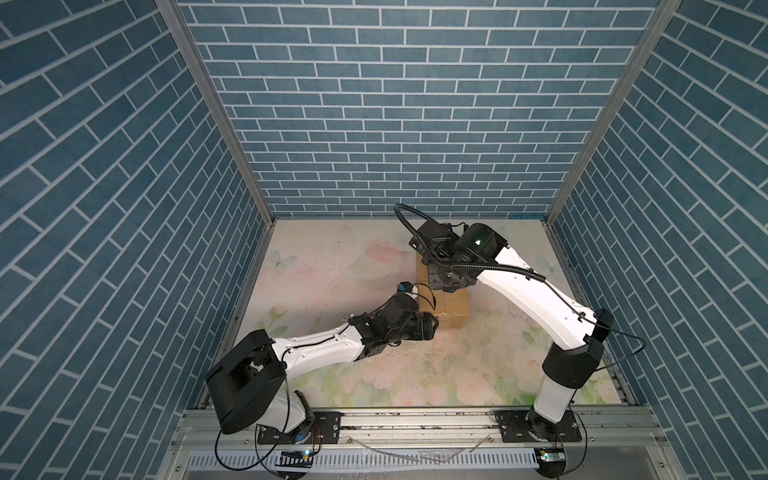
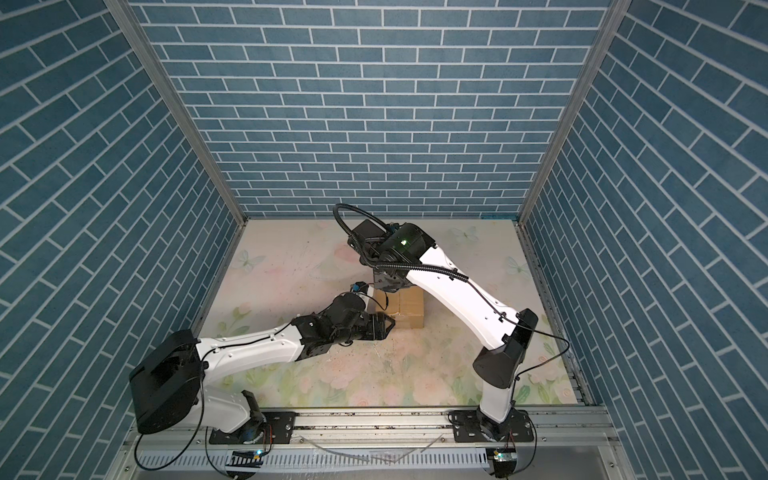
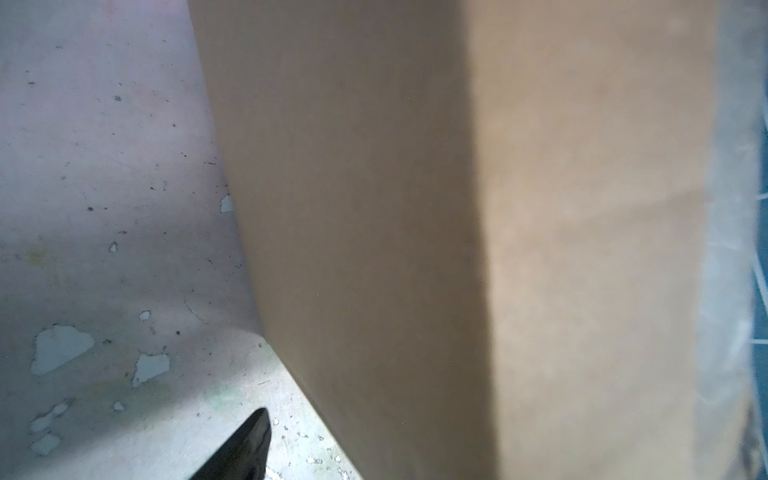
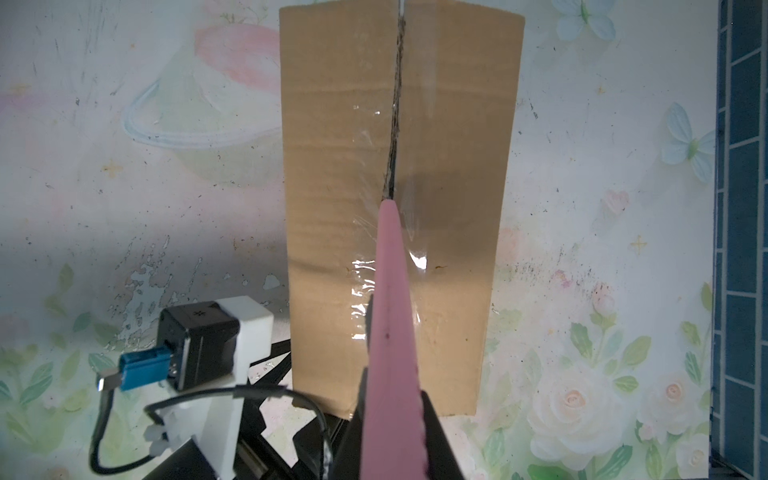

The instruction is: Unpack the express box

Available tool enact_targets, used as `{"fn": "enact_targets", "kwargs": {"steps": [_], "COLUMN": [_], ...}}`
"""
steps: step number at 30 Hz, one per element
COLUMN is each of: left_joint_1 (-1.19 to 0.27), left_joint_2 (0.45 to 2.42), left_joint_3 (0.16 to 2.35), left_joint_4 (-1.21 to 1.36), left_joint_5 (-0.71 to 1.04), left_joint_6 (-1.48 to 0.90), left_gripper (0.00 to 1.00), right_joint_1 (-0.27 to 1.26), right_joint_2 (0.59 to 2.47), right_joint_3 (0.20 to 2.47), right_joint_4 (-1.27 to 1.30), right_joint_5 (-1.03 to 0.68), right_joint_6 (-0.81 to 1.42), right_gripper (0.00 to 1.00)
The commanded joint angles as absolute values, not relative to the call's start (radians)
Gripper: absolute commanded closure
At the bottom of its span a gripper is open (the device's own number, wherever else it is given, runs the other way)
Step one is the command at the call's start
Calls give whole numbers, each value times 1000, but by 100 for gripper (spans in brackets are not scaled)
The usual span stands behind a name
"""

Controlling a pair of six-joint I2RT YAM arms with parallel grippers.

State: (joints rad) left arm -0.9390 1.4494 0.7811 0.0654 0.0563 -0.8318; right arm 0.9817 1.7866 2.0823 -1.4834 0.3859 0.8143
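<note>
- Jaws of right gripper (image 4: 392,415) pinch pink knife (image 4: 388,291), whose tip meets the taped lengthwise seam.
- Express box (image 4: 332,208) lies flat on floral mat (image 4: 582,208), about mid-table in both top views.
- Left gripper (image 2: 388,325) is spread wide at the box's near-left corner; it possibly touches the cardboard, but the wrist view is blurred.

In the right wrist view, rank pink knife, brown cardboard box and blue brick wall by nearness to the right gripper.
1. Pink tapered knife: clamped in the right gripper.
2. Brown cardboard express box: under the knife's tip.
3. Blue brick-pattern wall: well beyond the box, farthest.
</note>
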Motion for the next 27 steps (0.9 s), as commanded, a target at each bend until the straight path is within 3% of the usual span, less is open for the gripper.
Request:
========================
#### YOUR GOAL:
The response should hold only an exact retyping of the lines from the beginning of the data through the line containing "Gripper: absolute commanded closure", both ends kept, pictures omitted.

#### EXERCISE SOLUTION:
The instruction is: Unpack the express box

Available tool enact_targets, used as `{"fn": "enact_targets", "kwargs": {"steps": [_], "COLUMN": [_], ...}}`
"""
steps: step number at 30 Hz, one per element
COLUMN is each of: left_joint_1 (-1.19 to 0.27), left_joint_2 (0.45 to 2.42), left_joint_3 (0.16 to 2.35), left_joint_4 (-1.21 to 1.36), left_joint_5 (-0.71 to 1.04), left_joint_6 (-1.48 to 0.90), left_gripper (0.00 to 1.00), right_joint_1 (-0.27 to 1.26), right_joint_2 (0.59 to 2.47), right_joint_3 (0.20 to 2.47), right_joint_4 (-1.27 to 1.30), right_joint_5 (-1.03 to 0.68), right_joint_6 (-0.81 to 1.42), right_gripper (0.00 to 1.00)
The commanded joint angles as absolute values, not relative to the call's start (radians)
Gripper: absolute commanded closure

Nothing further is required for this answer.